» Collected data
---+---
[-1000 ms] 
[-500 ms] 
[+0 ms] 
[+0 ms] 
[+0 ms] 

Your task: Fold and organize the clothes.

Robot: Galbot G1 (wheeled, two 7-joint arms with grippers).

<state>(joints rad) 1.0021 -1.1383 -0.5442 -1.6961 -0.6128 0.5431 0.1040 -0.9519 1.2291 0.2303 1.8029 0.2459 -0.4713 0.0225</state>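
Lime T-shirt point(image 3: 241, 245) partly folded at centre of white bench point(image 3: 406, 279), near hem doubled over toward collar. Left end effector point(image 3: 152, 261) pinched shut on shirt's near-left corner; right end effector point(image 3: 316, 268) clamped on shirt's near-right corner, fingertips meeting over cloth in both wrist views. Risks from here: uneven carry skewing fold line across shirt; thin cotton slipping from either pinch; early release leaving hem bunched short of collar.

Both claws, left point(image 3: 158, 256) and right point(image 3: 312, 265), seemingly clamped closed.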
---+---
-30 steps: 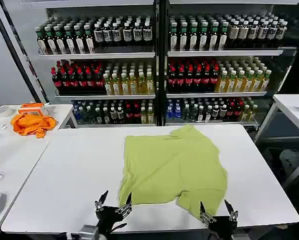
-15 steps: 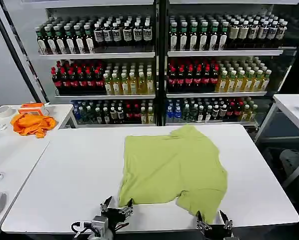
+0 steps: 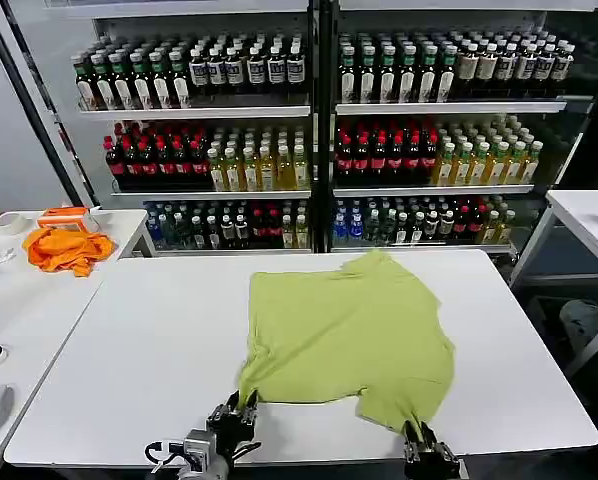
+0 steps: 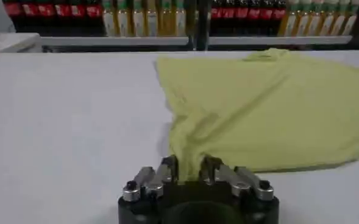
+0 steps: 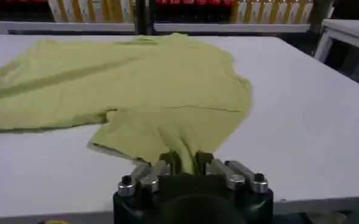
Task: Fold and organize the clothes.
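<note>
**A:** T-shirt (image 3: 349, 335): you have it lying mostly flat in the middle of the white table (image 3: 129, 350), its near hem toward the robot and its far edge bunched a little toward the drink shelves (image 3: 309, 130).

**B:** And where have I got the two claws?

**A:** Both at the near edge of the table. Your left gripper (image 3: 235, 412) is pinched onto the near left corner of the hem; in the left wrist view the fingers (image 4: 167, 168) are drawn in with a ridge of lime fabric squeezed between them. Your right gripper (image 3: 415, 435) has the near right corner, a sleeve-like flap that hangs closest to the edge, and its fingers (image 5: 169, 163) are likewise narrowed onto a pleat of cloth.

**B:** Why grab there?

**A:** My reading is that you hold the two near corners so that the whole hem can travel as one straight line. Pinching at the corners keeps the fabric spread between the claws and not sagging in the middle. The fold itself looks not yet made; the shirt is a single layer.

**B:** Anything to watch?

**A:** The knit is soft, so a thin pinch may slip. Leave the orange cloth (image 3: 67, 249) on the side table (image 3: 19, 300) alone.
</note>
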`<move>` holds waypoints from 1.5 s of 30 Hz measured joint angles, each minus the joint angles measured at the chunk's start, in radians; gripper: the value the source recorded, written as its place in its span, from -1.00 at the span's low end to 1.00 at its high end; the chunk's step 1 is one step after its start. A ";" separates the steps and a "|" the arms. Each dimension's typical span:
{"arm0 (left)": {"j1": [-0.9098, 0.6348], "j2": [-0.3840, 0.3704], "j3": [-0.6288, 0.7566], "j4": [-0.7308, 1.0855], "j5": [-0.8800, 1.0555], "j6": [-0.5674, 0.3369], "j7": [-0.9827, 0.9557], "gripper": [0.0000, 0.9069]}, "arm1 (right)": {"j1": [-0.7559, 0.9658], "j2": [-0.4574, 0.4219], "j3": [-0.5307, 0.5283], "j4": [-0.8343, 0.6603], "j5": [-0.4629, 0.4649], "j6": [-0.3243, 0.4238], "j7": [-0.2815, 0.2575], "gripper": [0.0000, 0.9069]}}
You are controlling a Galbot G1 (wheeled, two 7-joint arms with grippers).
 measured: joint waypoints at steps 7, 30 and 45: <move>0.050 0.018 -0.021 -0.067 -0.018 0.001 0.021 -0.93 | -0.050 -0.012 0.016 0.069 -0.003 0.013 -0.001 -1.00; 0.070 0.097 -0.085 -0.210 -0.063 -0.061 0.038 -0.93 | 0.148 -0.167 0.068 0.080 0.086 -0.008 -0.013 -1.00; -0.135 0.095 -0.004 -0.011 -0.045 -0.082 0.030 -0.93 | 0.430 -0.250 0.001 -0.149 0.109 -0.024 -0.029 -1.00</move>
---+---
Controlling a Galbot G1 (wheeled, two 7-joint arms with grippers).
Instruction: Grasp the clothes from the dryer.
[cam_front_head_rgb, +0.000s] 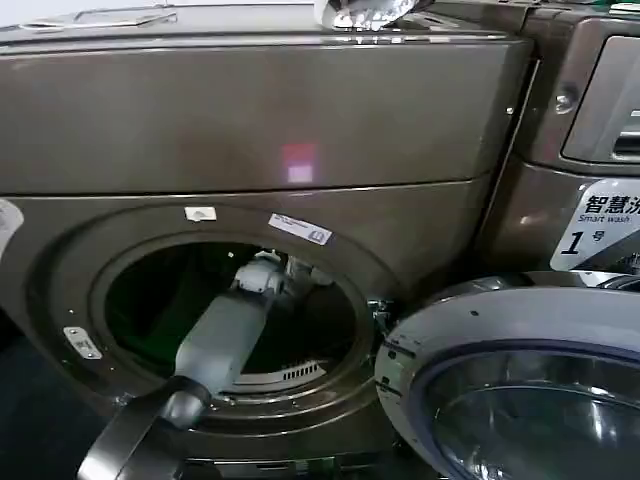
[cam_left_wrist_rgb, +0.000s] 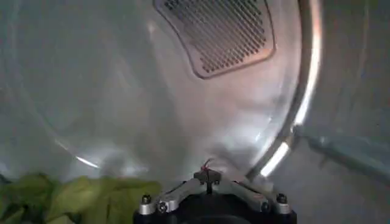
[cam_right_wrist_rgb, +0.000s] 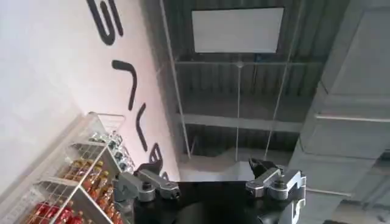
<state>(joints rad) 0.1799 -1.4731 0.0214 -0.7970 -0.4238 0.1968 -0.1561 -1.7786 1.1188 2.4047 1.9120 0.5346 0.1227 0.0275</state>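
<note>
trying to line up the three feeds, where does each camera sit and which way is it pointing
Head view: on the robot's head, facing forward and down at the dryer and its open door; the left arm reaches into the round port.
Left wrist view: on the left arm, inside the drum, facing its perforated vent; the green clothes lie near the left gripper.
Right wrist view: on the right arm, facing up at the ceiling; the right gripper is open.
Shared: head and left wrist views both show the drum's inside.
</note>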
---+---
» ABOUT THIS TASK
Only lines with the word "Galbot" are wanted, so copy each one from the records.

» SOLUTION
Robot: Galbot G1 (wheeled, two 7-joint arms with grippers).
You are controlling a Galbot G1 (wheeled, two 7-joint arms with grippers).
Controlling a Galbot G1 (wheeled, two 7-joint arms with grippers).

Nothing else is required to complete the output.